To increase your walking pace, you first need to track your progress. For beginners, walking a mile might take more than 22 minutes. Beginners may need to stop and start, or adjust their pace to catch their breath. Over time, your fitness levels will improve and your one-mile time will decrease.

You can calculate your walking pace by using a pedometer or app that tracks step cadence. Watch to see how your speed increases.

Another helpful way to track your progress is to monitor your perceived exertion, which is an indication of your heart rate. As your heart rate increases, so does your breathing rate. It is harder to maintain a higher heart rate, so you may have to adjust your pace to catch your breath.

As your fitness level improves, you will have better cardiac output and aerobic capacity (your VO2 max). This means that you won't get out of breath so easily and can maintain a faster pace for longer. As a result, your average one-mile pace will improve.

You can track your exertion by taking note of how you feel—how easily can you maintain a conversation during the exercise? Or by monitoring your heart rate.

To keep your data reporting accurate, try to walk the same terrain for the mile each time. Walking a steep or uneven terrain will take longer. You might calculate and track your pace by walking on a treadmill.

As your fitness level improves, so will your walking pace. Other recommendations to try: wear proper footwear, take shorter strides, use your arms for acceleration and engage your core. Taken together, these tweaks can push your mile faster.

How Long Should It Take to Walk a Mile?

How to Set a Walking Goal

Depending on your starting point, there are different walking goals you can work towards. Here are some example goals based on your starting point:

  • Beginner: Finish a mile without stopping.
  • Intermediate: Cut two minutes from your mile time.
  • Advanced: Maintain a walking pace of 4 mph, or a 15-minute mile for more than one mile.

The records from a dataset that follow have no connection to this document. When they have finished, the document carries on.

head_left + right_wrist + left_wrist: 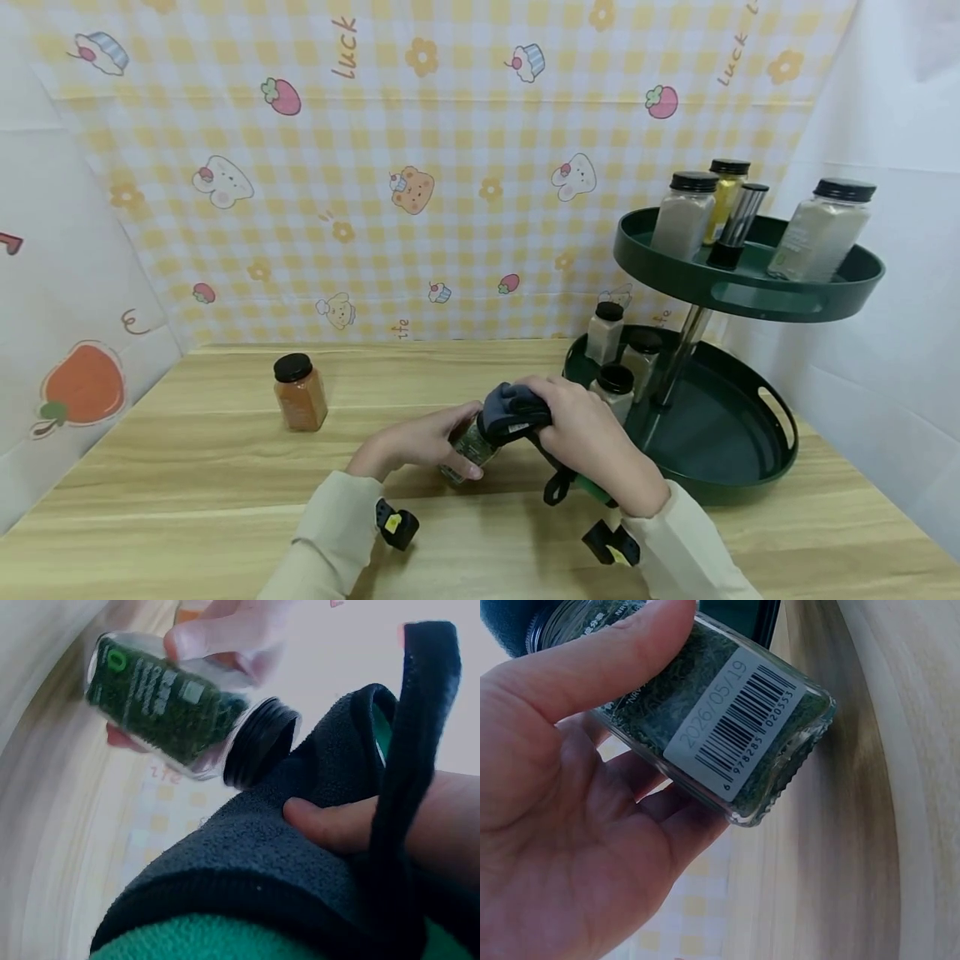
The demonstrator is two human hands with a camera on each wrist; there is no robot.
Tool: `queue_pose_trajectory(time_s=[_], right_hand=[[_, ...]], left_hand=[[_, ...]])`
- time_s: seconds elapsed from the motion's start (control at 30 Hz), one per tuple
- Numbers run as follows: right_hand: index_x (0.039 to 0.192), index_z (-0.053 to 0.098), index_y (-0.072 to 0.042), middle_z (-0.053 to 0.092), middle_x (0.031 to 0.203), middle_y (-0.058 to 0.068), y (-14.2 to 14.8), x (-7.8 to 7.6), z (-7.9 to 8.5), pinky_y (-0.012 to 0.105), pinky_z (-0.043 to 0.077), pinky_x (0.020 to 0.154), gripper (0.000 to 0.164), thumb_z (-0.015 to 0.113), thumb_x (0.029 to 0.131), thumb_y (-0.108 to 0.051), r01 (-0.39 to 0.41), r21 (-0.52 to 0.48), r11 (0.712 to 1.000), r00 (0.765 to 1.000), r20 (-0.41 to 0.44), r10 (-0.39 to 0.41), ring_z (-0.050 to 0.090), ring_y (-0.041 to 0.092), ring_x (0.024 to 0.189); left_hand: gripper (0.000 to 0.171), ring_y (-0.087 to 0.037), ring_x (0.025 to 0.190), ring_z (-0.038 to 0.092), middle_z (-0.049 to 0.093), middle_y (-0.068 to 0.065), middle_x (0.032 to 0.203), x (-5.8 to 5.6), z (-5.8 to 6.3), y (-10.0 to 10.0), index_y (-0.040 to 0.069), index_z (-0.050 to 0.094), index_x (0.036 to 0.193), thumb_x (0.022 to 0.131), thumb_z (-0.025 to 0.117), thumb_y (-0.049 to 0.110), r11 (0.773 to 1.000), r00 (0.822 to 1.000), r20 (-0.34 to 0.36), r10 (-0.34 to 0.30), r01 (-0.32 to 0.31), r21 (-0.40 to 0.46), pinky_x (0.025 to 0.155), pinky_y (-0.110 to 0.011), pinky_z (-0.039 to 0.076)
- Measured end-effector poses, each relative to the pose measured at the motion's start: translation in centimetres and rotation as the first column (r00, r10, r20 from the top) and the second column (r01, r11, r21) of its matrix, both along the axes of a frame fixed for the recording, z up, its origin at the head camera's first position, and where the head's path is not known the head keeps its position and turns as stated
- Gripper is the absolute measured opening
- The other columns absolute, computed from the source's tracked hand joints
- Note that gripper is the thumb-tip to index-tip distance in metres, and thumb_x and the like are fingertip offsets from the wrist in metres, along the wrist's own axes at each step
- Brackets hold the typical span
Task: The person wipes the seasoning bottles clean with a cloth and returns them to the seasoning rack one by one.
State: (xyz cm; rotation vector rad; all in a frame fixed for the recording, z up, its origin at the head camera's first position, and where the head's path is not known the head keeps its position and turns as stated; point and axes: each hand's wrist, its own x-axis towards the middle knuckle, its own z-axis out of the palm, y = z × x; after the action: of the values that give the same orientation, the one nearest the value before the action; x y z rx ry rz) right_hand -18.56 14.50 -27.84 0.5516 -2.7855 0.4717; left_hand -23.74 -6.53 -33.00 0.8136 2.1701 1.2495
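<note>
Tilted above the wooden table is a glass jar of dried green herbs [474, 446], gripped by my left hand [423, 440] with the thumb across one side. A barcode label [739, 720] shows on it in the left wrist view. My right hand [588, 421] grips a dark grey cloth [512, 412] with black edging and a green underside. In the right wrist view the cloth [247, 832] lies against the jar's black lid [261, 742], and the right thumb presses on the fabric. The cloth's black hanging loop [431, 705] sticks up near the right hand.
An orange-filled jar [302, 400] with a black lid stands at the left on the table [187, 500]. At the right is a two-tier dark green rack [720, 450]; several jars stand on its upper tray [675, 271], and more at the lower tray's left side.
</note>
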Motion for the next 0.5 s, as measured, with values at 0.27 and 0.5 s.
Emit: queue_pose_trajectory(time_s=[0.27, 0.5], right_hand=[[0.117, 0.062, -0.02, 0.065, 0.098, 0.0, -0.7, 1.4, 0.7, 0.034, 0.05, 0.071, 0.046, 0.067, 0.076, 0.001, -0.134, -0.037, 0.99, 0.991, -0.019, 0.133, 0.062, 0.017, 0.083], [0.115, 0.063, -0.019, 0.067, 0.104, 0.003, -0.4, 0.6, 0.5, 0.036, 0.05, 0.073, 0.048, 0.064, 0.074, 0.005, -0.065, -0.073, 0.995, 0.998, 0.008, 0.066, 0.063, 0.02, 0.088]], left_hand=[[0.071, -0.017, 0.114, 0.047, 0.054, 0.0, 0.125, -0.1, -0.1, -0.2, 0.027, 0.043, 0.135, 0.075, 0.076, 0.007, 0.999, 1.0, 0.017, -0.014, 0.014, 0.034, 0.104, -0.046, 0.031], [0.073, -0.019, 0.112, 0.049, 0.055, -0.002, 0.123, -0.1, 0.0, -0.2, 0.029, 0.042, 0.136, 0.074, 0.076, 0.011, 1.0, 1.0, 0.022, 0.018, -0.018, 0.004, 0.102, -0.047, 0.032]])
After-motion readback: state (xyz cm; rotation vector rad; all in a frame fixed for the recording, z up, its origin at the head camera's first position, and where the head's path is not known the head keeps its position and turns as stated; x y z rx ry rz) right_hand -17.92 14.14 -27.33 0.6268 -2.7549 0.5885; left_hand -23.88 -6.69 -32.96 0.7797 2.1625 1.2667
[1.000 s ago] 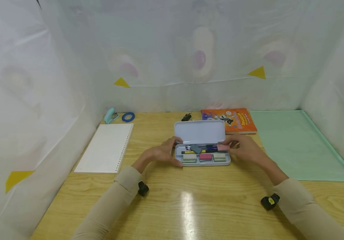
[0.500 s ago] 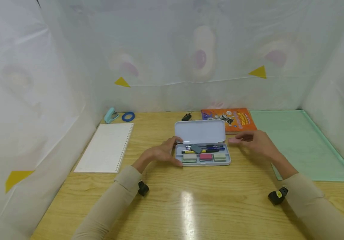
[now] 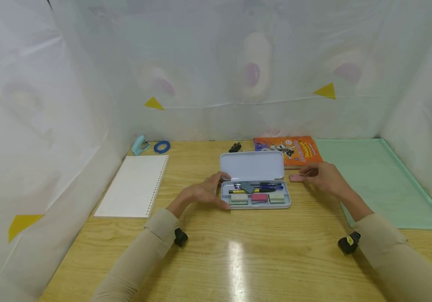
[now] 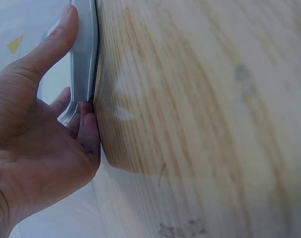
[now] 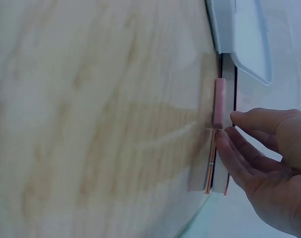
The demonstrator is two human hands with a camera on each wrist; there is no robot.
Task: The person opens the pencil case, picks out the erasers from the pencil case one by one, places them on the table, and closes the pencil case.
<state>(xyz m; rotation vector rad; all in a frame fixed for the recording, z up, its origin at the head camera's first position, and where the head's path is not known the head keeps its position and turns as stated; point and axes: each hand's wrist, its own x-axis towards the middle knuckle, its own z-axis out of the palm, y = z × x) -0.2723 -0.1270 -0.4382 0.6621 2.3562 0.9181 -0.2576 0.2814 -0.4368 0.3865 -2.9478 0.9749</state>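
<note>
A pale blue pencil case (image 3: 252, 206) lies with its lid (image 3: 252, 165) raised. Inside are several pens (image 3: 266, 187), a grey eraser (image 3: 247, 187) and, in the front compartments, a red eraser (image 3: 259, 198) between two pale ones. My left hand (image 3: 205, 192) holds the case's left end, thumb along the front and fingers round the back, as the left wrist view shows. Right of the case, a pink eraser (image 3: 296, 178) rests on the table. My right hand (image 3: 323, 178) has its fingertips right at the eraser's right end; in the right wrist view the thumb (image 5: 239, 118) stands apart from it.
Behind the case lie an orange book (image 3: 302, 151) and a black binder clip (image 3: 235, 147). A green translucent mat (image 3: 385, 184) covers the right side. On the left are a white notepad (image 3: 133, 186), a light blue stapler (image 3: 139, 145) and a blue tape ring (image 3: 161, 147).
My right hand has carried the pink eraser rightward out of the case, set it on the table and loosened its fingers. The left hand stays on the case.
</note>
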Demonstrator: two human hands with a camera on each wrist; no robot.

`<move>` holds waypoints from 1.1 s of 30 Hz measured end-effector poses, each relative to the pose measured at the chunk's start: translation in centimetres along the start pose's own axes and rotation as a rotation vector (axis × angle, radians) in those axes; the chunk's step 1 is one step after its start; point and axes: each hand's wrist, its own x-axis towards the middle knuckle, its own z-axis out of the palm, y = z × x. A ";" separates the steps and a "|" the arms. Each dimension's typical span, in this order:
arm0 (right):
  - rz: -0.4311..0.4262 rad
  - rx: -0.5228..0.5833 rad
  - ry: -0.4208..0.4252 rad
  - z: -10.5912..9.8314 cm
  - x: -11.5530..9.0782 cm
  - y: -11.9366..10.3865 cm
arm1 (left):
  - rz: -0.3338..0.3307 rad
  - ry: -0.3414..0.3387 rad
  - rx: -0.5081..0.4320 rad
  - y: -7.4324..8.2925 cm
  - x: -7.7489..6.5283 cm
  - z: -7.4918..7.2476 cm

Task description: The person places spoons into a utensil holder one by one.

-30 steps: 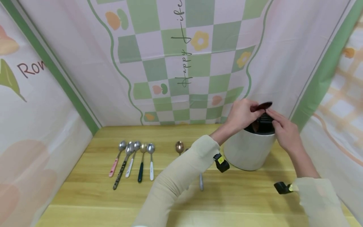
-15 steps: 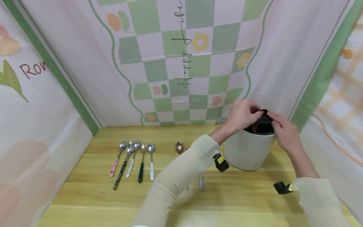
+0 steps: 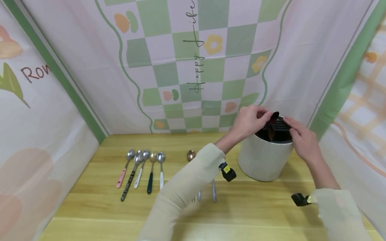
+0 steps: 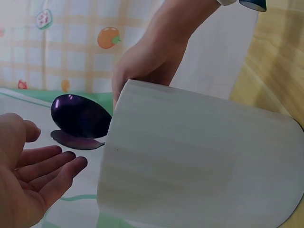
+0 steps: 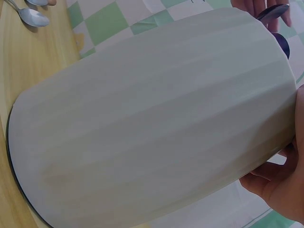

Lifestyle changes can help too. For example, try walking to the coffee shop instead of driving, taking work calls while walking around the block or socialising on a walk rather than in a restaurant. The more you walk, the better your fitness levels get and the more stamina you build.

Once you progress and want to challenge yourself further, consider signing up for a charity walk or a local speed-walking group. For advanced walkers, this might culminate in signing up for a half-marathon.

So How Long Should It Take to Walk a Mile Fast?

It should take around 11 to 15 minutes to walk a mile fast. Your speed will depend on your fitness levels, gait, terrain, environment, age and other factors. The more you walk, the more your stamina, endurance and fitness levels will improve. As a result, so will your speed. Keep at it.

How Long Does it Take to Walk a Half-Marathon?

A common goal to work towards is walking a half-marathon. The distance of a half-marathon is 13.1 miles. If you maintain a brisk walking pace, you can expect to complete this in 3 to 4 hours, walking 13- to 15-minute miles.

To increase your stamina to be able to complete a half-marathon, build up your walking endurance by increasing the amount of miles walked in one training session. Aim for three miles per session, maintaining 13- to 15-minute miles.

As you near the date of your half-marathon, add in one longer walking day per week to test yourself. Increase this by two miles every other week until you meet your 13.1-mile target in one go.